> _Aim of the exercise_: Here is a listing; restate all of it exactly.

> _Given material_:
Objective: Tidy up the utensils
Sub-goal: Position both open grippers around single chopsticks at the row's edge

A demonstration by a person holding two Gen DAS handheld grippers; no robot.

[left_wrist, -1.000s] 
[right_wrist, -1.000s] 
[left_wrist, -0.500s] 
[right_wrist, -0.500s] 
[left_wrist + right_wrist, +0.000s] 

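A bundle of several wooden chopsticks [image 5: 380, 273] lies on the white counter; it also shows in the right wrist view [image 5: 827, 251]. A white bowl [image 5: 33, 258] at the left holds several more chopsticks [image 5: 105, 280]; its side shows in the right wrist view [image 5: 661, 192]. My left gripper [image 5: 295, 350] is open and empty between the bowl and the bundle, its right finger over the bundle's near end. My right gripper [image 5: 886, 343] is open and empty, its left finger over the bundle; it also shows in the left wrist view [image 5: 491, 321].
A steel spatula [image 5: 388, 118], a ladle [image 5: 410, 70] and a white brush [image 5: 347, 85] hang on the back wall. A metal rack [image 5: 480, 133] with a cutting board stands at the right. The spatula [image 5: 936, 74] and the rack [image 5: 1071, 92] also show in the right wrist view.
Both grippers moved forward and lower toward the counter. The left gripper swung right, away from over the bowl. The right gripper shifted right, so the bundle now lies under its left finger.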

> _Result_:
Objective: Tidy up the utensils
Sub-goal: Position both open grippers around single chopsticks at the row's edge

A demonstration by a person holding two Gen DAS handheld grippers; no robot.

[left_wrist, -1.000s] 
[right_wrist, -1.000s] 
[left_wrist, -0.500s] 
[right_wrist, -0.500s] 
[left_wrist + right_wrist, +0.000s] 

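A bundle of several wooden chopsticks [image 5: 380, 273] lies on the white counter; it also shows in the right wrist view [image 5: 827, 251]. A white bowl [image 5: 33, 258] at the left holds several more chopsticks [image 5: 105, 280]; its side shows in the right wrist view [image 5: 661, 192]. My left gripper [image 5: 295, 350] is open and empty between the bowl and the bundle, its right finger over the bundle's near end. My right gripper [image 5: 886, 343] is open and empty, its left finger over the bundle; it also shows in the left wrist view [image 5: 491, 321].
A steel spatula [image 5: 388, 118], a ladle [image 5: 410, 70] and a white brush [image 5: 347, 85] hang on the back wall. A metal rack [image 5: 480, 133] with a cutting board stands at the right. The spatula [image 5: 936, 74] and the rack [image 5: 1071, 92] also show in the right wrist view.
Both grippers moved forward and lower toward the counter. The left gripper swung right, away from over the bowl. The right gripper shifted right, so the bundle now lies under its left finger.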

The answer has been written out completely.